Sex, Money, and Power: The Rise and Fall of Tennis Great Boris Becker
Directed by one of the world’s most prolific documentary filmmakers, Alex Gibney (Enron: The Smartest Guys in the Room, Going Clear: Scientology and the Prison of Belief), and premiering on Apple TV+ April 7,Boom Boom!features two long sit-down interviews with Becker, who is now 55 — in 2019, as Becker was facing a bankruptcy auction following a series of financial missteps, and in 2022, days before Becker faced jail time in London for failing to repay his debts and tax evasion, concealing some of his finances. (He was ultimately sentenced to 30 months in jail, and released on Dec. 15, 2022, after serving eight months behind bars.)
Gibney’s film also contains interviews with those in and around Becker’s orbit, including Tiriac; his ex-wife Barbara; Novak Djokovic, who was coached by Becker from 2014-2016; and contemporary rivals John McEnroe and Bjorn Borg, the latter of whom Becker idolized growing up.
It’s an extraordinary story: Becker was born in Leimen, a relatively small town in West Germany. He won his first tennis tournament at the age of 6, started competing professionally with men at 14, became a pro at 16, and won Wimbledon in 1985 at the age of 17, becoming the youngest Major champion ever. It’s fascinating to watch footage of a teenage Becker, looking every bit the German schoolboy with his parted red hair and flush-red cheeks, dispatching tennis greats en route to hoisting the greatest trophy in pro tennis. It’s no surprise that Becker soon became a teen idol, attracting a number of brand-sponsorship deals and raking in millions, guided all the while by Tiriac, a protective manager and shrewd marketing mind.
“I was like a little boy in a toy shop,” Becker says of his Wimbledon run.
In the late-‘80s, Becker became addicted to sleeping pills — even claiming he was drowsy from sleeping pills during the 1990 Wimbledon Final, which he lost to Stefan Edberg in five sets. Part of Becker’s mystique was his tendency to put himself in bad situations on the court, falling down a set or two, and then fighting back to win in dramatic fashion. He would go on to win six Grand Slam titles, including Wimbledon in 1985, 1986, and 1989.
He was also an iconoclast. One of the most fascinating portions of Boom Boom! concerns his relationship with his ex-wife Barbara Becker, who is Black. Becker met the designer and model in 1992, and the two married in 1993, when she was eight months pregnant with their child. They famously posed nude together on the cover of Germany’s Stern magazine in 1993, and their relationship became tabloid fodder, with the German media targeting the pair with racist attacks. One German paper even ran the headline, “Go Back to the Bush” about his wife, and the couple was dogged by death threats and forced to travel with security guards. Their ugly media treatment calls to mind the predicament of another celebrity ginger and his Black partner: Prince Harry and Meghan Markle.
“He had that glow — that atmospheric energy of changing the room and making it lighter and brighter,” says his wife Barbara in the film, adding, “For the hero, the blond, blue-eyed German, to pick a Black woman as his wife was a big deal.”

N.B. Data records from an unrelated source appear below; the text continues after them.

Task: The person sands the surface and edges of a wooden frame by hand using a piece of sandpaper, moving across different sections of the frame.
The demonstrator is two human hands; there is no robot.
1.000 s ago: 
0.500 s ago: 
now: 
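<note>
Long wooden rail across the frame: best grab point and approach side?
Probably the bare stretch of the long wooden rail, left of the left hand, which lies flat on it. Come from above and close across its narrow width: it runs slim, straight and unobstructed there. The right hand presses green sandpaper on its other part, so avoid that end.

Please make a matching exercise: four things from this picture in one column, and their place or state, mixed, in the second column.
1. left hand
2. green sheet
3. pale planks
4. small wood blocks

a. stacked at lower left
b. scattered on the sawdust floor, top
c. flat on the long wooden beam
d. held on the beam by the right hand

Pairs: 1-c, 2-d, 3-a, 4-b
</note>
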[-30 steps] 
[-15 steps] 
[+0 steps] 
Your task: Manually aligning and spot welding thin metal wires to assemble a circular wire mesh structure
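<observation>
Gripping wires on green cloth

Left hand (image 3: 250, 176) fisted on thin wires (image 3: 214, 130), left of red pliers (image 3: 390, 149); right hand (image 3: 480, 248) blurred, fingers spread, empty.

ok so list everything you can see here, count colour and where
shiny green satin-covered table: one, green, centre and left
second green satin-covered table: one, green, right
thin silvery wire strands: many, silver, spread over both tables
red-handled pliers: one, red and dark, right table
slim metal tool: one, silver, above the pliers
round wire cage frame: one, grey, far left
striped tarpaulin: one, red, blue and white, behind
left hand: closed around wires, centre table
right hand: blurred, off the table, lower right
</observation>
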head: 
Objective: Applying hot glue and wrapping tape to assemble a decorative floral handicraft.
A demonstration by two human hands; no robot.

Things really began to go south for Becker in 1999. After losing in straight sets in the fourth round at Wimbledon to Aussie Patrick Rafter, Becker, who’d recently lost his father, acknowledged that it was his last Wimbledon tourney. That night, Becker told Barbara — who was pregnant with their second child — that he wanted one last night to party hard as a professional tennis player before he hung it up. So, he went to Nobu with some pals and ran into Angela Ermakova, a Russian woman he’d encountered at the same trendy London restaurant a couple of weeks prior.
“Lots of things happened,” Becker says in the doc of the Nobu encounter. “I can tell you we went to the back room — no, it wasn’t the cupboard, the cupboard is way too small… we got together, we had sex. I had no number from Angela, I had no contact, and that was that. Went back to my team, my boys, paid the bill, and I went home.” The encounter is said to have lasted all of five seconds.
Eight months later, Angela emerged, heavily pregnant, and told Becker he’s the father.
“I said, well, I believe you — we had sex — but you have the baby, and we go to the doctor, and we make the DNA test, and if it’s my baby, I’m responsible for it, I will look after it. Period,” Becker maintains in the documentary.